Prompt: "wings"
Word Count: 726
Warnings: mild language, vague blasphemy
Author's Note: Too much Milton last semester and a prompt like this? It had to be
Vincent! XD This sort of picks up after
"Reap", but none too intently. :)
"WINGS"
Vincent set two cards down and pushed them across the table.
“They seemed like your kind of people,” he remarked.
Belial shrugged, the shadowed folds of his navy blue silk shirt gleaming black. “I haven’t heard anything,” he maintained, “and I would have, for an event of that caliber.” He accepted Vincent’s cards and winked. “I’d have been leading the charge and stealing your lawn ornaments if it had been ours.”
“The fountain weighs thousands of pounds,” Vincent cautioned idly, righting his fan of cards.
“I once tried to take ‘The Thinker’ for my personal collection,” Belial mused. “A very attractive Parisian girl convinced me otherwise.” He pursed his lips, looking at his hand. “Do you have any fours?”
By now, Vincent was mostly convinced that Belial had rigged the deck.
Then again, playing Go Fish with two people wasn’t particularly challenging.
Vincent had forgotten one of the crucial maxims of dealing with the emissaries of heaven and hell, which was that a spoilt-rotten vampire should be very, very careful what he wished for.
“Do you or don’t you, man?” Belial chuckled, though his laughter faded quickly as he saw the trajectory of Vincent’s gaze and glanced over his blue-silk-clad shoulder at the tiny sphere of white light swelling by the old armoire.
Vincent ducked, averting his eyes, as the light exploded outward, filling the room with its too-bright celestial radiance, a thousand searching rays prickling uncomfortably on his hypersensitive skin.
He peeked, however, as the worst of the luminescence subsided, the better to catch a glimpse of Belial, who was glowing like a black light, an indigo aura quavering about the roiling center of his genuine form.
Vincent made a mental note to open a hell-themed nightclub one of these days.

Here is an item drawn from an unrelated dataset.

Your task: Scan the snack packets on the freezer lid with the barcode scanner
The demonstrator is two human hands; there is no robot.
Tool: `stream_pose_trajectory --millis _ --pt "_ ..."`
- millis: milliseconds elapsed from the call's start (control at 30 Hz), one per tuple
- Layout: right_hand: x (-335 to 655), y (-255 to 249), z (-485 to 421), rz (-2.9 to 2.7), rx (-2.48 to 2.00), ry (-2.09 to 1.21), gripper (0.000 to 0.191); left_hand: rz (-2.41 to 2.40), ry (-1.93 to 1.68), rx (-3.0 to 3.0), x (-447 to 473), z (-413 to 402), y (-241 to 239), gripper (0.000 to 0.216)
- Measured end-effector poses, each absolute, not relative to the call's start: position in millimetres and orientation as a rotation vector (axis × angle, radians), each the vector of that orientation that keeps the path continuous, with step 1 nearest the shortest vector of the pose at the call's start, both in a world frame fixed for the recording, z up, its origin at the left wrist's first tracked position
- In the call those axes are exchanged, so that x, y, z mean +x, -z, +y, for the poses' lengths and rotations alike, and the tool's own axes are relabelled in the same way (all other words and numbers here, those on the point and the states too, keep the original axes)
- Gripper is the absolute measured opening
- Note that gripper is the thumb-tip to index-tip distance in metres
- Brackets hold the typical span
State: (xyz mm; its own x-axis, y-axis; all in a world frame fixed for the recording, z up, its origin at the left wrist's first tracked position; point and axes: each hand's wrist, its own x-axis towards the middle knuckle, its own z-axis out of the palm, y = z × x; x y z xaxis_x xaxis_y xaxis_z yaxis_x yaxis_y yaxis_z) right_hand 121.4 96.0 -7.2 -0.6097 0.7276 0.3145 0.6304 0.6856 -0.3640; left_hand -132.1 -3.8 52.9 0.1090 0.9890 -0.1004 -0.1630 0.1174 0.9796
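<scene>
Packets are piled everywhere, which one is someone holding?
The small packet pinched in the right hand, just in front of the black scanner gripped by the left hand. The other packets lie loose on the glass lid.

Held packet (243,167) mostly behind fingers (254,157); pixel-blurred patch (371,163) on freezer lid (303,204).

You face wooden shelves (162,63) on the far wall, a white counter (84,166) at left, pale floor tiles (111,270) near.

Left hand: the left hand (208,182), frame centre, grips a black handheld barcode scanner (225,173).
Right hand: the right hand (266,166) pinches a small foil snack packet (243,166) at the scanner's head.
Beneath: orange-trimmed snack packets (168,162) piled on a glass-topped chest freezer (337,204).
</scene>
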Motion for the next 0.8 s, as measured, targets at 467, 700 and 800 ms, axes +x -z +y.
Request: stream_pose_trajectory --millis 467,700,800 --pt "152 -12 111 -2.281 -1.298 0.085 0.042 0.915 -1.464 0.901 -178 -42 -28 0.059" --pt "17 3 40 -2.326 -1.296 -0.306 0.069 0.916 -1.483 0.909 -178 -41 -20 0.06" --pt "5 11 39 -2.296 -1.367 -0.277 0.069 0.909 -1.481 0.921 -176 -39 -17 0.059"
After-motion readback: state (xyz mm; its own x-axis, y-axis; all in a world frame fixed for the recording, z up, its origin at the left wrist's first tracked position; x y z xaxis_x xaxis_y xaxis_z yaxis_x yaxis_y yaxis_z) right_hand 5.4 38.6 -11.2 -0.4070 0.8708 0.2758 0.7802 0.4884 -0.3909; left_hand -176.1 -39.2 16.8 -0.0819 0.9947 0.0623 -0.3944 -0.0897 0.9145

The last light of the angel’s arrival disappeared, leaving a much more substantial Maion, dressed in a nice red leather motorcycle jacket and pre-distressed jeans, to toss his hair over one shoulder as he planted his feet.
It was only after Maion had flashed a beaming smile at Vincent that he noticed the other being at the table.
Vincent made a mental note to schedule differently next time.
“You!” Maion hissed, blue flames flickering at his fingertips.
Belial made sure that his tongue was forked before he licked his lips rather more slowly and deliberately than the situation required.
“In the flesh,” he replied.
The flames surged up Maion’s arms, wreaking-well-hell on the sleeves of his new coat.
“I think you mean,” he gritted out, the flames gathering about him as he clenched his fists, “‘in the ash.’”
Belial turned to Vincent, grinning. “I think he likes me.”
Maion’s six blindingly white wings burst free in unison as he howled at a pitch that would cause tinnitus in most humans and tackled Belial from the chair.
“You have that effect on most people,” Vincent muttered, beating a hasty retreat to a more secluded corner as the whirling mass of warring forces, which was vaguely round, rolled around the room, smashing into furniture and spewing black and white feathers with abandon.
Vincent cringed at the trail of cinders on his Oriental rug.
“Could we not incinerate the carpet?” he asked loudly. “Because that would be great.”
He was none too surprised when no one seemed to hear him over the growling, roaring, tearing, and general mayhem, and he made a quick survey of the room, hoping to try a different tack.
Sure enough, he had always hated the vase on the end table beside him, which made it an excellent projectile for hurling into the obliterative core of this miniature Apocalypse.
He had apparently garnered their attention momentarily at least, because the seething ball differentiated itself into Maion attempting to strangle his adversary with one arm looped around the demon’s neck, and Belial had paused in the process of gnawing on that arm with extremely large wolf’s teeth that looked very unnatural extending from his recognizable face.
“How old are you two?” Vincent demanded distastefully.
Belial’s eyes, sparking red, flicked towards Maion, who instinctively shared the look.
“…old?” they answered in unison.
Vincent sighed.
“Please try not to burn my house down,” he told them, en route to the door. “And no swords inside.”
He pretended not to hear Maion mutter, “Damn.”
He then pretended not to hear Belial respond, “Don’t look at me.”